=== Begin Enclosure ===

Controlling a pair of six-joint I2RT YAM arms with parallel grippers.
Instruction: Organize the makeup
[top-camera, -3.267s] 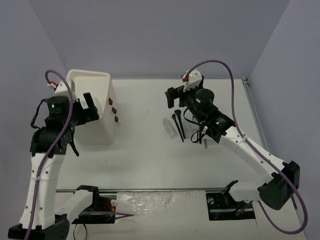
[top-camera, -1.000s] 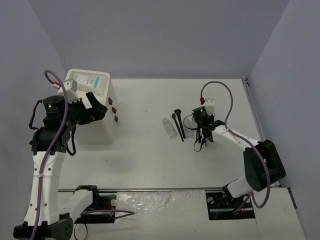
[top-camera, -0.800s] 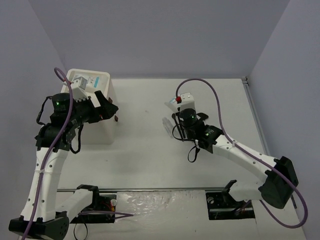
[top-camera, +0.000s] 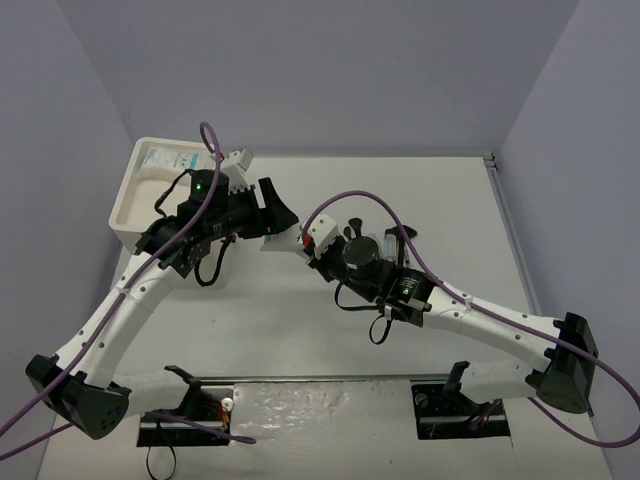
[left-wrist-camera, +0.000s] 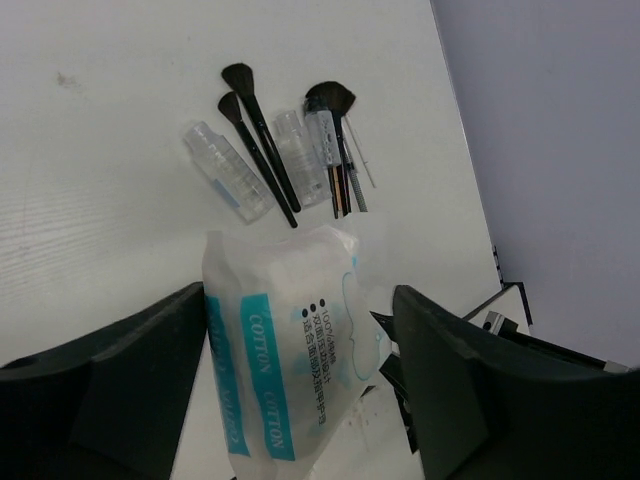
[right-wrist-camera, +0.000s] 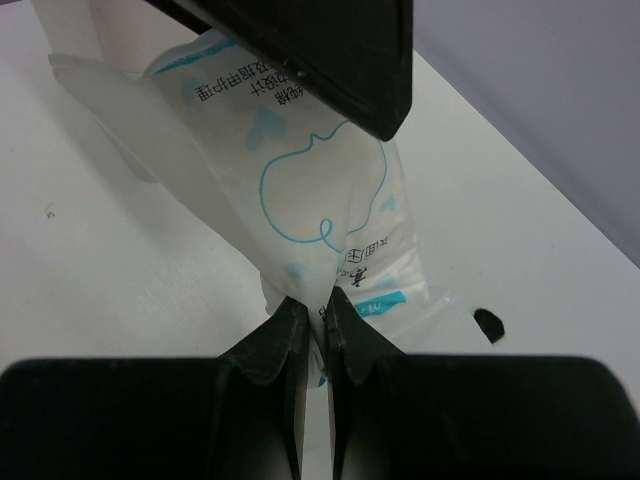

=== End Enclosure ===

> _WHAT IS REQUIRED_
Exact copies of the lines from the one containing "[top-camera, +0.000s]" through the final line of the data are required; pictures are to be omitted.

> _REPLY_
[top-camera, +0.000s] 
[left-wrist-camera, +0.000s] 
[right-wrist-camera, +0.000s] 

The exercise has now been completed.